Editat: ag. 19, 2008, 12:07 pm

Charles de Lint got me started. One book of his and I fell in love!

ag. 24, 2008, 6:38 pm

I had heard of the Anita Blake series in High School, but I kept brushing them off for another day. I actually read a book by Christopher Pike, The Last Vampire - it was really my first introduction to reading Urban Fantasy. I never even finished it (it was senior year -2000-, a friend had loaned it to me; and I'd like to get a copy one day and actually finish the story).

From there it was a long while before I picked up another UF book. I was halfway across the country visiting my (then) boyfriend and we happened to go to Barnes & Noble. I found Guilty Pleasures by Laurell K. Hamilton, and bought it along with The Laughing Corpse.

I had GP halfway finished on the plane rides home, and from there my obsession... I mean, my enjoyment of UF has only increased - exponentially, in fact.

And as a side note - reading UF is what got me into watching Buffy, viciouslittlething! I'm more of a book person, but that show (as well as Angel, and Charmed, and Moonlight, and now soon True Blood) are some that I will actually put on when I'm doing something else (or sometimes when I'm READING! Crazy!).


Editat: ag. 25, 2008, 1:46 am

The first urban fantasy novel I read was A Kiss of Shadows by LKH. I picked it up in an airport in desperation. (Not only do I hate to fly but this was the first plane ride I had taken since 9/11).

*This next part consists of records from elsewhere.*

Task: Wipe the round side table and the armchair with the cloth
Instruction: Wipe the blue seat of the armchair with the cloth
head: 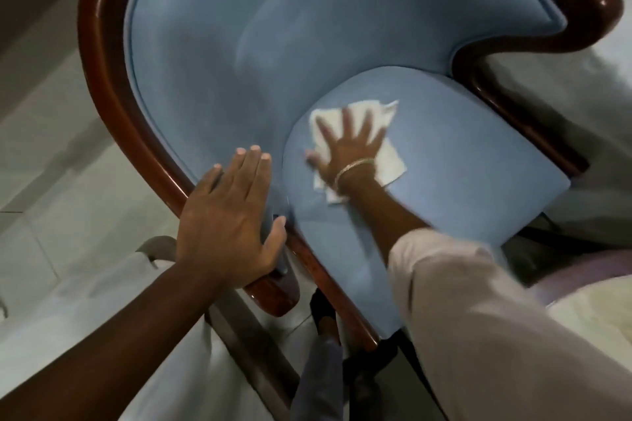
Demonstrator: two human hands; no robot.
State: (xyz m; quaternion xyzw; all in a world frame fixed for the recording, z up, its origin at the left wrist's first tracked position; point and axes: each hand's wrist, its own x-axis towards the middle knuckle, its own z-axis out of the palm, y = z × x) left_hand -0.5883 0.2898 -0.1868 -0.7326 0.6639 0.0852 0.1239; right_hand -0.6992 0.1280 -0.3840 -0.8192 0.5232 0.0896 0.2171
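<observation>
The armchair (239, 44) fills the view: blue upholstery on back and seat, set in a glossy dark-red wooden frame. A white cloth (390, 154) lies flat on the blue seat cushion. My right hand (349, 143) presses on the cloth with fingers spread, a thin bracelet at the wrist. My left hand (225, 215) rests palm-down on the chair's near wooden arm, fingers reaching onto the blue padding and holding nothing. The round side table is out of sight.
Pale tiled floor (61, 147) surrounds the chair. Part of a pale rounded object (588, 311) shows at the lower right edge. My foot in a dark shoe (323, 314) stands just below the chair's front rail.
</observation>
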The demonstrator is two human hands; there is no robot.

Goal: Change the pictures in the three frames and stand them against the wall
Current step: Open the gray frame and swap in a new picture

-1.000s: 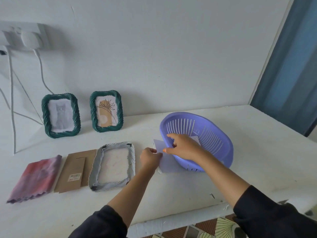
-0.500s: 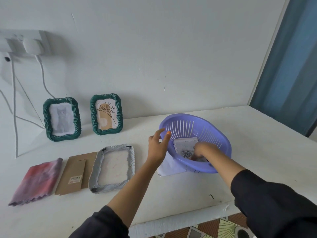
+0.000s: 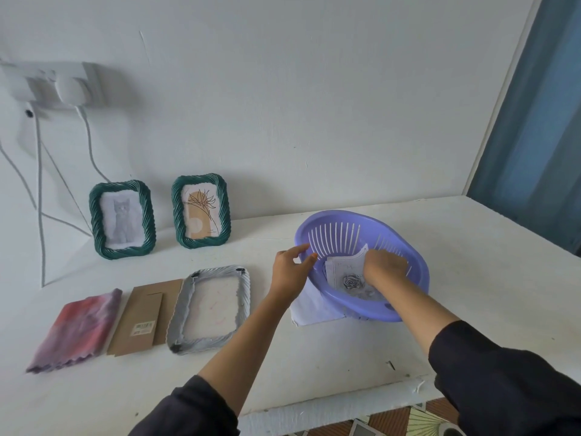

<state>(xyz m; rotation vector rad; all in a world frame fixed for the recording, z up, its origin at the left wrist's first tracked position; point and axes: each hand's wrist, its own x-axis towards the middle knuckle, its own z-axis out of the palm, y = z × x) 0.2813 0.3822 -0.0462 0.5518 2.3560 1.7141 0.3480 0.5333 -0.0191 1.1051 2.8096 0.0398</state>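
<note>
Frames were counted: two green frames (image 3: 122, 219) stood at the wall, one grey frame (image 3: 210, 308) lay flat left of the basket (image 3: 408, 269). The backing board (image 3: 141, 316) label was unreadable. Left hand (image 3: 290, 272) fingers were spread open at the basket rim; right hand (image 3: 385, 267) fingers were pressed on the pictures (image 3: 344, 272) inside, grip unclear.

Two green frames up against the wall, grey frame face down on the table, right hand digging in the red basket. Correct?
Not quite: the basket is purple, not red, as the head view shows. The rest holds: two green frames stand against the wall, the grey frame lies face down on the table, and the right hand reaches in among the pictures.
</note>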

I had read everything else of interest in the newsstand store. I was very surprised that I actually enjoyed this genre. I eventually read all the books in both of her series and subsequently branched out to Kim Harrison, Charlaine Harris etc.

I feel compelled to say that in regards to LKH, I only really liked the first Merry Gentry book and the first 5 or so Anita Blake novels though in those first few I found the writing a bit rough. She has never impressed me with her writing but her imagination was certainly fun.

set. 13, 2008, 12:16 pm

It seems that I am following the trend as I too started with LKH Bloody Bones, I have always been a longtime fan of Buffy, Moonlight etc so it was a natural change of genre for me from crime/fantasy - I did find reading kay hooper's books bridged the gap between pure crime and the paranormal, then it was a natural leap to go to urban fantasy.

Now I love reading Hamilton, Keri Arthur, Armintrout, saintcrow etc. and can't get enough!